*** RECORDS FOR THIS EXERCISE ***

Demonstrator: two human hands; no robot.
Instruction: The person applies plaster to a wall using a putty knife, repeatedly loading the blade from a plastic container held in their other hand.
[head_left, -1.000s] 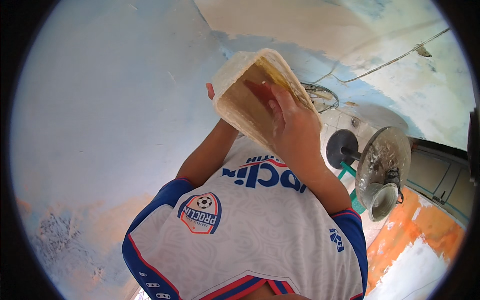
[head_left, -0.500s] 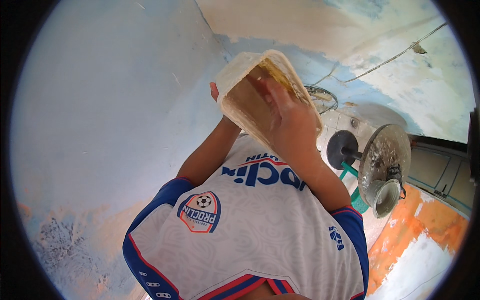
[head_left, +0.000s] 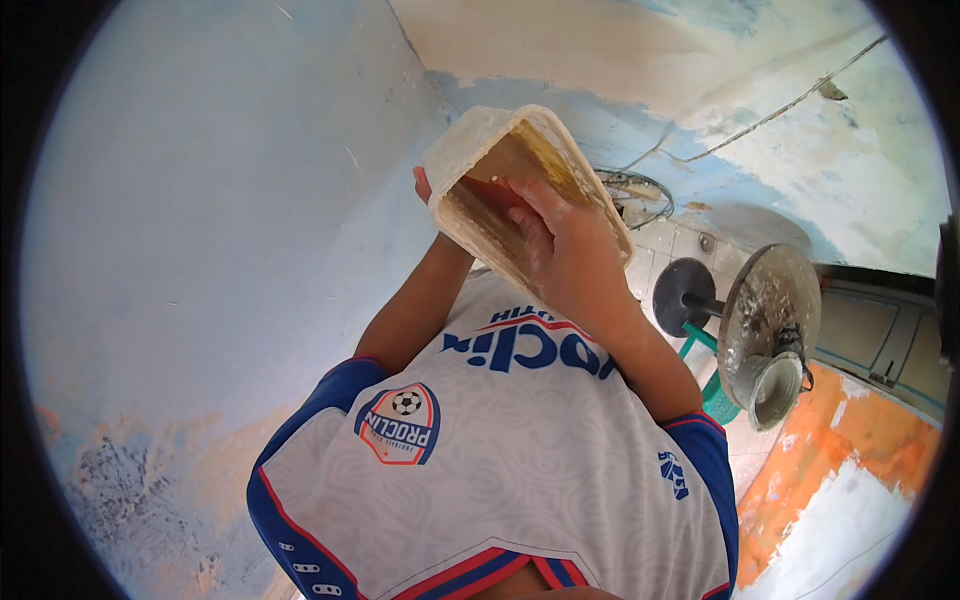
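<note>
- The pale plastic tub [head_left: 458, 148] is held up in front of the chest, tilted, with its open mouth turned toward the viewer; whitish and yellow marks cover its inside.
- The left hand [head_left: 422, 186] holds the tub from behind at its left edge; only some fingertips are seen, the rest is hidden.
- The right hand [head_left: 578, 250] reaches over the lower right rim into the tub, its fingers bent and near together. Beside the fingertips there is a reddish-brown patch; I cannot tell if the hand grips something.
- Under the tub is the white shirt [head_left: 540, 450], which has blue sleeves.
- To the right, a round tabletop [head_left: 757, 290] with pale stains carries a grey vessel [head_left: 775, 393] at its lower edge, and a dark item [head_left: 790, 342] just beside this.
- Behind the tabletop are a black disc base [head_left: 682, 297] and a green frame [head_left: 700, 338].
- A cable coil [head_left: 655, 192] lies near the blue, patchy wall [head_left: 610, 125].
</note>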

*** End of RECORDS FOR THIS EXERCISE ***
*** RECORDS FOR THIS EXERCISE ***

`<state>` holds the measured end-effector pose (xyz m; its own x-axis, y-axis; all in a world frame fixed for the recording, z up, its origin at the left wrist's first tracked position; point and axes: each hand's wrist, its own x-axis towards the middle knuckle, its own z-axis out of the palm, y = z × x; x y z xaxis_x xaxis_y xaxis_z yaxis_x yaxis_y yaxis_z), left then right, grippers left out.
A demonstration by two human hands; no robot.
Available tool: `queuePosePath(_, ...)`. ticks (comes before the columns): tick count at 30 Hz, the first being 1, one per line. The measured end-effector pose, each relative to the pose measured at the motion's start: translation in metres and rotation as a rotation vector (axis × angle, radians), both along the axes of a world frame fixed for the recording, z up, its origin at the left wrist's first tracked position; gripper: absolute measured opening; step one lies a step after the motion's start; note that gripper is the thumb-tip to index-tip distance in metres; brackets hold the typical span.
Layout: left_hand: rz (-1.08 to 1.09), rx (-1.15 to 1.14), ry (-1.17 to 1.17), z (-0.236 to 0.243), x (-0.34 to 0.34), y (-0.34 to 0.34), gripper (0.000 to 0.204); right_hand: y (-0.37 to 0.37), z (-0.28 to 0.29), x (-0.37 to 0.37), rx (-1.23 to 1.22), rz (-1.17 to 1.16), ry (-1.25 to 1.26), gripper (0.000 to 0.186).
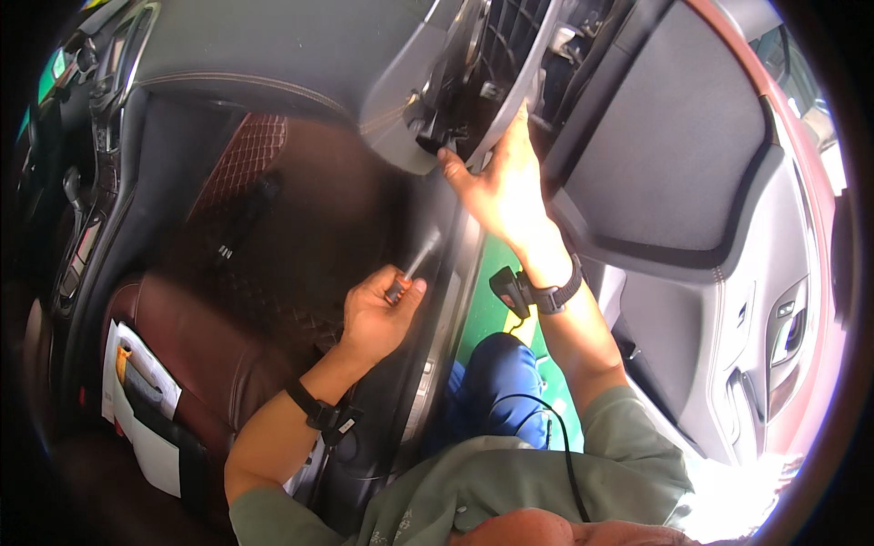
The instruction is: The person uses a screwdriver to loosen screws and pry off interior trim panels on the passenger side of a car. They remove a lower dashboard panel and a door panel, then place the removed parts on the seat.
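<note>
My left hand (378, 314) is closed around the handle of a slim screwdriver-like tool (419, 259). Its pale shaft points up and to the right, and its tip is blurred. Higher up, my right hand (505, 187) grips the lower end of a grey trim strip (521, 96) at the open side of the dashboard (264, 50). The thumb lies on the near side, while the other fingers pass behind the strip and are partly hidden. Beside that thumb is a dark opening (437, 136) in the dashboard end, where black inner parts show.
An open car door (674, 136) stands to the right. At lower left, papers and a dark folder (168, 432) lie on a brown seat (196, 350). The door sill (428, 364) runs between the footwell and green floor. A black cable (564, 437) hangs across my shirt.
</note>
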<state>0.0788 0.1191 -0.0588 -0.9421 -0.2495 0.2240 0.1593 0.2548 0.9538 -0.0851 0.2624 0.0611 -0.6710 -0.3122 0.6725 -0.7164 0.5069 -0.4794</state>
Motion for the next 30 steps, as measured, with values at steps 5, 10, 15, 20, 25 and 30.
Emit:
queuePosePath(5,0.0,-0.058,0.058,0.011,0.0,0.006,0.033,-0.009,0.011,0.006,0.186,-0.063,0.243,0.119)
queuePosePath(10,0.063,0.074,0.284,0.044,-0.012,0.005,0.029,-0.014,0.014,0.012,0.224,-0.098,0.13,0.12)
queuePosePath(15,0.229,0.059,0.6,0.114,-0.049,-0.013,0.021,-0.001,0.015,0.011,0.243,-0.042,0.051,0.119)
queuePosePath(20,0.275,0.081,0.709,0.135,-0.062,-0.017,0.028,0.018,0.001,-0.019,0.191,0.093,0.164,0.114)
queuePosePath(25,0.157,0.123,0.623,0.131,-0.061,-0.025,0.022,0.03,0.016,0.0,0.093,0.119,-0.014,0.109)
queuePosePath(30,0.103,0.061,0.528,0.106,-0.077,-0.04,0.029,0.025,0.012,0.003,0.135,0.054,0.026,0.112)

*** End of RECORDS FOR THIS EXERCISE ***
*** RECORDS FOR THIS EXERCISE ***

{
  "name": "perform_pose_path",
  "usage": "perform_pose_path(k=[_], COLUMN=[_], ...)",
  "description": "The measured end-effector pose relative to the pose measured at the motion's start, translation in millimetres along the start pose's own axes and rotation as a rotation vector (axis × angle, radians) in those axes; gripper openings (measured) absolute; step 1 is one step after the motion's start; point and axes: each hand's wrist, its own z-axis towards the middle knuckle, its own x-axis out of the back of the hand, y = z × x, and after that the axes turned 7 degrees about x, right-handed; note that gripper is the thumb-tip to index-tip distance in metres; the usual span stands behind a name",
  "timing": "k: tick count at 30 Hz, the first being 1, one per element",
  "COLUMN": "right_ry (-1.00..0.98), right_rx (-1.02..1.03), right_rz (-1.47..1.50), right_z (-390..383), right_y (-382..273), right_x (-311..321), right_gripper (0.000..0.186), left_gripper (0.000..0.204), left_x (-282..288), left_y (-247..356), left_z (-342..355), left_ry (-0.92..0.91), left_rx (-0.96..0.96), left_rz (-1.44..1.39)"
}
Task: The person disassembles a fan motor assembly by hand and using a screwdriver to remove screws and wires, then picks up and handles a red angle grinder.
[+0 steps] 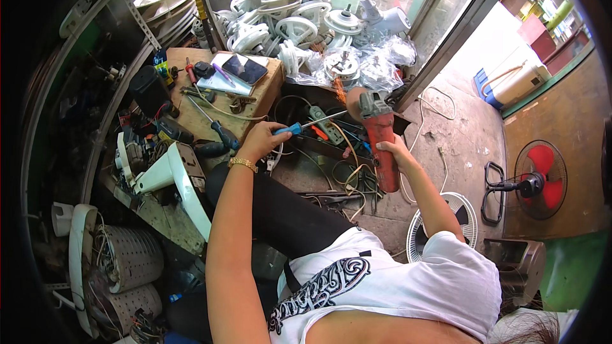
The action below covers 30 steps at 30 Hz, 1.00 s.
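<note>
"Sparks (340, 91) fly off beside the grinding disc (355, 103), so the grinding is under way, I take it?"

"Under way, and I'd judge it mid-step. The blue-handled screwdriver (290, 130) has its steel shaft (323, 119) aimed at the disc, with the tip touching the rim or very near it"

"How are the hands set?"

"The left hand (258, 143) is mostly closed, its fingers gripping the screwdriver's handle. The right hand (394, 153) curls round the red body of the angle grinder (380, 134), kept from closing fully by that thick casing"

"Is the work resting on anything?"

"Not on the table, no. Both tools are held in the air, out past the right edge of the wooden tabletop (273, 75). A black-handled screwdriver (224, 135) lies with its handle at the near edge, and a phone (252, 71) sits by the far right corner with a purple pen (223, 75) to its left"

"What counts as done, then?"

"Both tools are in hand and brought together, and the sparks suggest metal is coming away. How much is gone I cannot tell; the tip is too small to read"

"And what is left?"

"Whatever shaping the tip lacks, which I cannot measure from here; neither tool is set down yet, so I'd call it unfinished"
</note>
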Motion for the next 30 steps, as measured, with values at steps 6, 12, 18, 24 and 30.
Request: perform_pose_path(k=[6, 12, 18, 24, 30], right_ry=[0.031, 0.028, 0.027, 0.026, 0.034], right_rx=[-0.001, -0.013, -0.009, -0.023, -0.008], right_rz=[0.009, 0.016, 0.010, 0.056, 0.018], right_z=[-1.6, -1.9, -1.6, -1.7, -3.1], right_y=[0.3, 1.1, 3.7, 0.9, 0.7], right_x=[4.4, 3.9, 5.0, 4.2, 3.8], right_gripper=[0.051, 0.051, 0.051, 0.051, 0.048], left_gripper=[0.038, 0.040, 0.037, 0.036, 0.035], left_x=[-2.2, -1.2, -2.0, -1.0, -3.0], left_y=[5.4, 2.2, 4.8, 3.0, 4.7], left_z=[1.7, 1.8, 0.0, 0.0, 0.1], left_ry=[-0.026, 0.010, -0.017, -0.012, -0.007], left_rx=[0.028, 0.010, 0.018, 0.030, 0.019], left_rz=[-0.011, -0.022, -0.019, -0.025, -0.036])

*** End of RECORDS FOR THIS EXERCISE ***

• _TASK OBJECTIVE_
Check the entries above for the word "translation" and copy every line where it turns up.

• _RESULT_
Available tool: `queuePosePath(_, ...)`. ticks (comes before the columns): tick count at 30 Hz, the first being 1, one per line. The measured end-effector pose, each relative to the pose measured at the motion's start: translation in metres and rotation as a rotation vector (axis × angle, radians), both along the axes of a world frame fixed for the recording, z up, its origin at the left wrist's first tracked position; gripper: absolute measured opening; step one lies a step after the motion's start; note that gripper is the thumb-tip to index-tip distance in metres; brackets hold the typical span.
  "description": "The measured end-effector pose relative to the pose measured at the motion's start, translation in millimetres along the start pose's own axes and rotation as a rotation vector (axis × angle, radians) in those axes; gripper openings (measured) absolute; step 1 is one step after the motion's start; point and axes: each hand's wrist, its own z-axis towards the middle knuckle, its own x-axis out of the back of the hand, y = z × x, and after that the axes turned 7 degrees about x, right-handed; note that gripper is the thumb-tip to index-tip distance in metres; the usual span stands behind a name",

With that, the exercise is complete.